La cravache siffle contre le haut des cuisses de Florentine qui réagit de douleur.
— Mademoiselle..! Tu réponds avec mademoiselle...
— Quinze ans, mademoiselle...
— Bien… Je m'appelle Pauline... Je suis responsable du bon fonctionnement des écuries... Je m'assure que le travail est fait correctement… Donc, écoute-bien ce que te disent Angeline et Clotilde... Je veux que tu saches que tu n'as aucun privilège... Tu seras traitée comme les autres… Et, je te préviens que si je ne suis pas contente, tu vas le sentir... Si tu as une plainte à faire, tu dois l'adresser à Clotilde, la cravache des filles d'écurie... Elle m'en parlera ensuite… Compris..?
— Oui, mademoiselle.
— Tu peux remettre ton tricorne. Tu le retires juste pour saluer...
— Oui, mademoiselle.
Florentine le remet sur le haut de sa tête.
Pauline l'aide à l'ajuster.
— Ne te laisse pas impressionner par les autres filles d'écurie... Elles pensent être plus rustres que toutes les autres... Ouvre ta bouche…
— Pardon..?
La cravache cingle l'avant-bras de Florentine qui laisse échapper un cri.
— Quand je te parle, tu obéis..., gronde Pauline.

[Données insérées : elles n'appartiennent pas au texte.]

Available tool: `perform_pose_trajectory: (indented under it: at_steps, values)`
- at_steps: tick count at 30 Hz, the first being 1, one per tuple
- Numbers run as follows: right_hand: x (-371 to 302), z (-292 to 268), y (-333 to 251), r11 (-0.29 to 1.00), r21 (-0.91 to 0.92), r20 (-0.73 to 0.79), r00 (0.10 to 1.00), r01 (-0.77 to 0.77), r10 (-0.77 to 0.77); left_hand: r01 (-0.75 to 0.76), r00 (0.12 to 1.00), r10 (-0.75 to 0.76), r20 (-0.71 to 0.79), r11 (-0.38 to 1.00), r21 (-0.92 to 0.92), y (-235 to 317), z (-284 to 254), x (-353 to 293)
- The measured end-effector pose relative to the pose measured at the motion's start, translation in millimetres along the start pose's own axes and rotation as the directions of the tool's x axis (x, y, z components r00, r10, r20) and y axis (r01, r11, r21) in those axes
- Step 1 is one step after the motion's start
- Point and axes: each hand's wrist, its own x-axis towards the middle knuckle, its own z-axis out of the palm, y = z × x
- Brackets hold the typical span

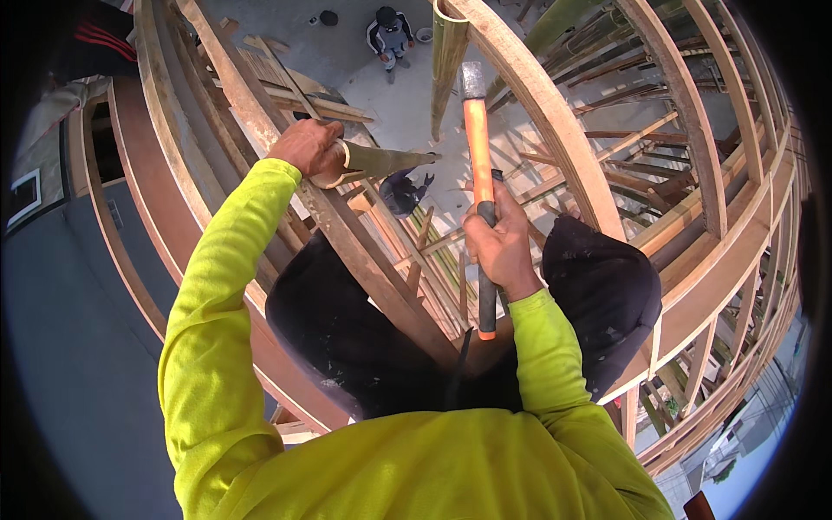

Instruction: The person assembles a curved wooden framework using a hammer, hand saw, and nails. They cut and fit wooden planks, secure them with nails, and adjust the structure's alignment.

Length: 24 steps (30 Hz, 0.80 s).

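Hammer (477,147) — its dark grip sits clenched in my right hand (501,238), between my knees (602,286), metal head pointing far. My left hand (310,149), farther off to the left, curls at the cut end of a bamboo pole (390,162), beside a wooden beam (373,263) — whether the fingers clasp it, I cannot tell. Curved wooden ribs (555,113) rise right; far below, a capped person (390,39) stands on the grey floor (351,69).

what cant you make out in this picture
All in the head view:
Left hand fingertips: hidden by the hand itself.
Middle of the hammer handle: covered by the right hand.
Whether the person below holds anything: too small.
Rest of the red-striped dark clothing: cut off at upper left.
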Motion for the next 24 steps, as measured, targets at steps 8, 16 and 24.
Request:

Ouvre ta bouche…
— Oui, mademoiselle.
Terrifiée par le ton autoritaire de Pauline, l'adolescente ouvre une bouche tremblante.
— Plus grand…
Florentine obéit.
De sa main droite gantée de cuir, Pauline presse sur ses joues.
Elle inspecte les dents.
— Tes canines sont encore petites… Mais, il est vrai que tu as un joli minois de catin...
Elle relâche le visage.
— Va retrouver Angeline… N'oublie jamais que je te surveille... Tout le temps…
— Oui, mademoiselle.
Pauline tourne des talons de façon quasi militaire.
Elle quitte l'écurie.
Florentine porte la main à sa mâchoire.
Elle sent encore la prise ferme de la diane noire.
Elle reste figée un court instant.
La terreur que lui inspire ce endroit ne la quitte pas.
Elle essuie une larme d'émotion avant de partir retrouver Angeline.